OSBAD (Open-source Benchmark of Anomaly Detection)

Project description

Open-Source Benchmark of Anomaly Detection (OSBAD)

Welcome to the Open-Source Benchmark of Anomaly Detection (OSBAD) repository, a unified, reproducible framework for evaluating the performance of various statistical, distance-based, and machine learning methods in detecting anomalies for chemical and material science applications. With the growing reliance on data-driven analysis in fields ranging from battery, catalysis and polymers to alloys and nanomaterials, the ability to detect anomalies reliably and efficiently is crucial for discovery, safety and performance optimization.

What Are Anomalies?

Anomalies are observations in data that deviate significantly from expected or typical patterns. For example, in the context of battery systems, anomalies may signal degradation, faults, or unsafe conditions and can indicate issues like overheating, capacity fade, or internal short circuits.
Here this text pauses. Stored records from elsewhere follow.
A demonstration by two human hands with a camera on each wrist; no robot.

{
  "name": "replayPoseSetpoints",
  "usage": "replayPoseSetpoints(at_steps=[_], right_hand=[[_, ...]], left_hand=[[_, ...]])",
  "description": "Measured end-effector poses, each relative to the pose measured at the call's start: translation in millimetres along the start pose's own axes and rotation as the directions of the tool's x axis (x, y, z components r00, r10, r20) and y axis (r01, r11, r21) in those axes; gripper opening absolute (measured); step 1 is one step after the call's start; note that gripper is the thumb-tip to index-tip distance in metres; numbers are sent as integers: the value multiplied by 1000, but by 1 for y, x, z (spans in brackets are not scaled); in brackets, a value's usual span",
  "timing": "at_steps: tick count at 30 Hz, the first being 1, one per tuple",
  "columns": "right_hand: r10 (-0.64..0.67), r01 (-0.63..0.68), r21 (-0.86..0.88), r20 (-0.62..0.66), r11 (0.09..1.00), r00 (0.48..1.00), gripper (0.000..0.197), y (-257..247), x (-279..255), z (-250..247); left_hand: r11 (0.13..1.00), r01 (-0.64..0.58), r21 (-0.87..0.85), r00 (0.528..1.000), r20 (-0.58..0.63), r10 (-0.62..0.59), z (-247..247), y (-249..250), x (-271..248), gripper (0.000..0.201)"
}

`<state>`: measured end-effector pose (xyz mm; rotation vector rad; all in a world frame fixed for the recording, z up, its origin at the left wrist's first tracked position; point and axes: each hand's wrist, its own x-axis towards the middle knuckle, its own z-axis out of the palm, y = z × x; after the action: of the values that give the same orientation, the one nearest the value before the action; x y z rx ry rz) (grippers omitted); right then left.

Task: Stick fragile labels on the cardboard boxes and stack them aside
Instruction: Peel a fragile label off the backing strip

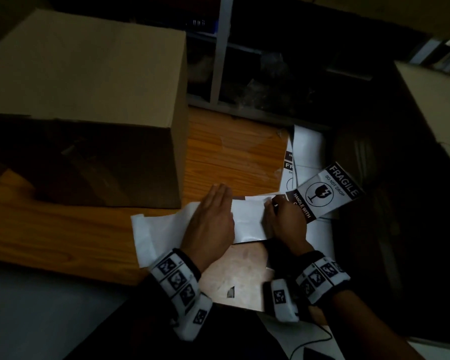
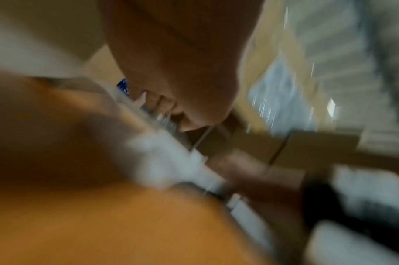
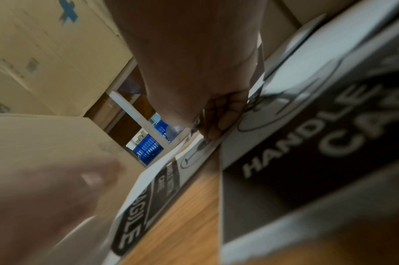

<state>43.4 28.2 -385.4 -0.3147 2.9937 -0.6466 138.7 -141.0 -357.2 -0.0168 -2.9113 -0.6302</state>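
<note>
both wrists, banded in black-and-white marker cuffs, sat nearest the head camera, above the near edge of the wooden table [image 1: 63,229]. left hand [image 1: 213,219] lay flat with straight fingers, pressing down a white backing sheet [image 1: 247,219] that ran from a curled end near the table's front edge toward the right. right hand [image 1: 283,219] had its fingers curled, pinching the fragile label [image 1: 327,190] at its lower end; the label stuck out up and to the right, past the table's right edge over dark floor. more label sheets [image 1: 307,152] lay just behind it at the table's far right corner. a big cardboard box [image 1: 89,100] stood on the left, its near right corner close to the left fingertips, with a bare strip of wood between box and sheets. left wrist view was too blurred to read.
</note>
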Motion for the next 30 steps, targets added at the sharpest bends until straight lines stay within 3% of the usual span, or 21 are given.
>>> replayPoseSetpoints(at_steps=[2,4,6,10,17,30], right_hand=[[-22,22,4,10,1000,1000,39,5,4,1],[-40,40,6,5,999,999,40,13,8,1],[-67,67,-2,5,998,998,39,17,10,2],[-108,108,6,3,994,994,37,14,17,3],[-50,59,111,-83,992,995,37,22,-1,7],[-49,57,140,-58,989,997,31,28,9,3]], left_hand=[[985,150,84,964,207,-164,17,-11,-8,71],[968,188,164,934,275,-228,31,-24,-22,90],[967,162,195,936,279,-213,40,-34,-30,97],[969,147,201,949,249,-195,42,-36,-28,90],[970,134,203,944,272,-187,40,-38,-28,87],[967,119,226,947,267,-179,41,-39,-29,86]])
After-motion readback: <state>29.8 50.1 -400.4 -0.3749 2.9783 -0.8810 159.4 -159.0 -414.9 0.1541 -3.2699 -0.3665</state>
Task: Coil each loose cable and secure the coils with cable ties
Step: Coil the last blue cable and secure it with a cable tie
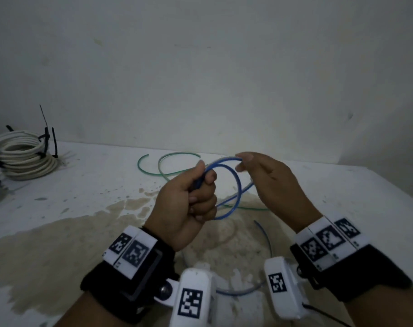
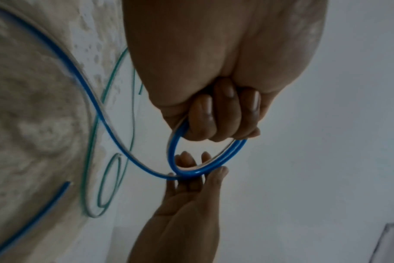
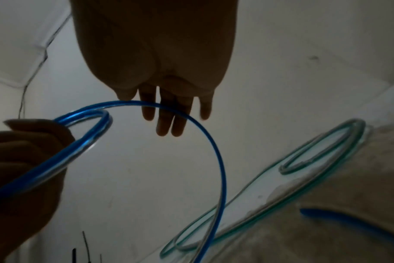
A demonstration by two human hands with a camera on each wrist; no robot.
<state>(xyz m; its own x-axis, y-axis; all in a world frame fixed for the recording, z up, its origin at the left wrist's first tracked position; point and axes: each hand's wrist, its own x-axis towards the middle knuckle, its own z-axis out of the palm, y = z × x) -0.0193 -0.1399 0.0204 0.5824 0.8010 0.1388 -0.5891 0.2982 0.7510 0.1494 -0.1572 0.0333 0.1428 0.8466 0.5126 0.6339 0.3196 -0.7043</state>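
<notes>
My left hand (image 1: 200, 187) grips a small coil of blue cable (image 1: 238, 185) in its fist above the white table (image 1: 94, 185). The left wrist view shows two turns of the blue cable (image 2: 170, 153) coming out under the curled fingers (image 2: 214, 121). My right hand (image 1: 243, 164) lightly pinches the top of the outer loop between thumb and forefinger, the other fingers (image 3: 164, 115) held straight. From there the blue cable (image 3: 223, 178) arcs down to the table, and its loose tail (image 1: 264, 232) lies near my wrists. A green cable (image 1: 138, 165) lies loose on the table behind my hands.
A stack of white cable coils (image 1: 23, 156) bound with black cable ties (image 1: 45, 138) stands at the far left by the wall. A brown stain (image 1: 47, 244) covers the near part of the table. The wall rises right behind the table.
</notes>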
We consider two primary types of anomalies:

  • Point anomalies: A single data point that is significantly different from the rest. Example: A sudden change in the voltage, current or temperature measurement for battery systems or a sudden spike in temperature during a reaction or an outlying measurement in spectroscopic data.

  • Collective anomalies: A sequence or group of data points that, when considered together, are anomalous, even if each point appears normal in isolation. Example: A continuous series of abnormal voltage measurement across a window that diverges from expected discharge behavior or a time series of abnormal stress-strain measurements in a mechanical test that diverges from expected material deformation behavior.

Why Is Anomaly Detection Important?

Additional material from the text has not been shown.